*** Data section Section Begins ***

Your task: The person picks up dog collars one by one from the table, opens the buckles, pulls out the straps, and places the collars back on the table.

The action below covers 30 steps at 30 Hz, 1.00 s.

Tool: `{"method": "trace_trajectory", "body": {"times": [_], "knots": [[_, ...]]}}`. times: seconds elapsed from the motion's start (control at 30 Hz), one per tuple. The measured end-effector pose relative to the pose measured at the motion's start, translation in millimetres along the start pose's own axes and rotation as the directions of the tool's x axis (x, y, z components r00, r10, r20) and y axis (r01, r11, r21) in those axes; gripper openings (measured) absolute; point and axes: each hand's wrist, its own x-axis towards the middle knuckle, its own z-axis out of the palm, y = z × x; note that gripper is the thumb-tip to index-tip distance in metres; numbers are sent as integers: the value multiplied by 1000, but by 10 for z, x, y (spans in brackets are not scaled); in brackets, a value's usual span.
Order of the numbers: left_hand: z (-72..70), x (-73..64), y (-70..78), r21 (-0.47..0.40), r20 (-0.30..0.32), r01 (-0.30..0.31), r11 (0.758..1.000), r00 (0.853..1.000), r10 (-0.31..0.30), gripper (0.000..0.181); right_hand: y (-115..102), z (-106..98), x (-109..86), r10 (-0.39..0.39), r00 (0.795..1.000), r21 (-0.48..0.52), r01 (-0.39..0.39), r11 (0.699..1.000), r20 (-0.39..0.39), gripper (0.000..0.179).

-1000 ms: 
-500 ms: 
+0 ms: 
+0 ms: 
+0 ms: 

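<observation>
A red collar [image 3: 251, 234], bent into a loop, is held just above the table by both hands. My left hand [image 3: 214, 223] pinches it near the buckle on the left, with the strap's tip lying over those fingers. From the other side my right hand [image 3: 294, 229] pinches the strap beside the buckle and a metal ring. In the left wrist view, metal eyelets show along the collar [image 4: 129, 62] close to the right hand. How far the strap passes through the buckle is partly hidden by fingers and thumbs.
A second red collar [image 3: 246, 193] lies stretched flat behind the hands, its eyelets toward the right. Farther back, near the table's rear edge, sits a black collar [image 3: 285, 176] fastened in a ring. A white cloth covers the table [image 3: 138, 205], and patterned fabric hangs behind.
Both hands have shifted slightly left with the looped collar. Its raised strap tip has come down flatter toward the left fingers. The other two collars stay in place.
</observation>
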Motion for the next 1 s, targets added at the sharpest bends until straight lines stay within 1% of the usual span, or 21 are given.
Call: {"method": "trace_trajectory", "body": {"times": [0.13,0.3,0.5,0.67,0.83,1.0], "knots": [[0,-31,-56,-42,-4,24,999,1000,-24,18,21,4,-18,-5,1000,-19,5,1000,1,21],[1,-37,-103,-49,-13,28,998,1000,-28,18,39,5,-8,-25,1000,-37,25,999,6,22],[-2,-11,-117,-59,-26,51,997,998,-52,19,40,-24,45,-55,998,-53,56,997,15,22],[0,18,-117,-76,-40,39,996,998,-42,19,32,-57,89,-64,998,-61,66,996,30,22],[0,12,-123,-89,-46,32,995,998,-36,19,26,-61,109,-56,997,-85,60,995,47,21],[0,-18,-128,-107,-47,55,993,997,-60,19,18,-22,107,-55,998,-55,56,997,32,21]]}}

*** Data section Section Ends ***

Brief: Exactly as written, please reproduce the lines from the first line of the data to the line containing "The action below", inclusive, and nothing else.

Exercise result:
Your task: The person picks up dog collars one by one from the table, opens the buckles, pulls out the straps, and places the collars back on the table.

The action below covers 30 steps at 30 Hz, 1.00 s.

The exercise was answered in full.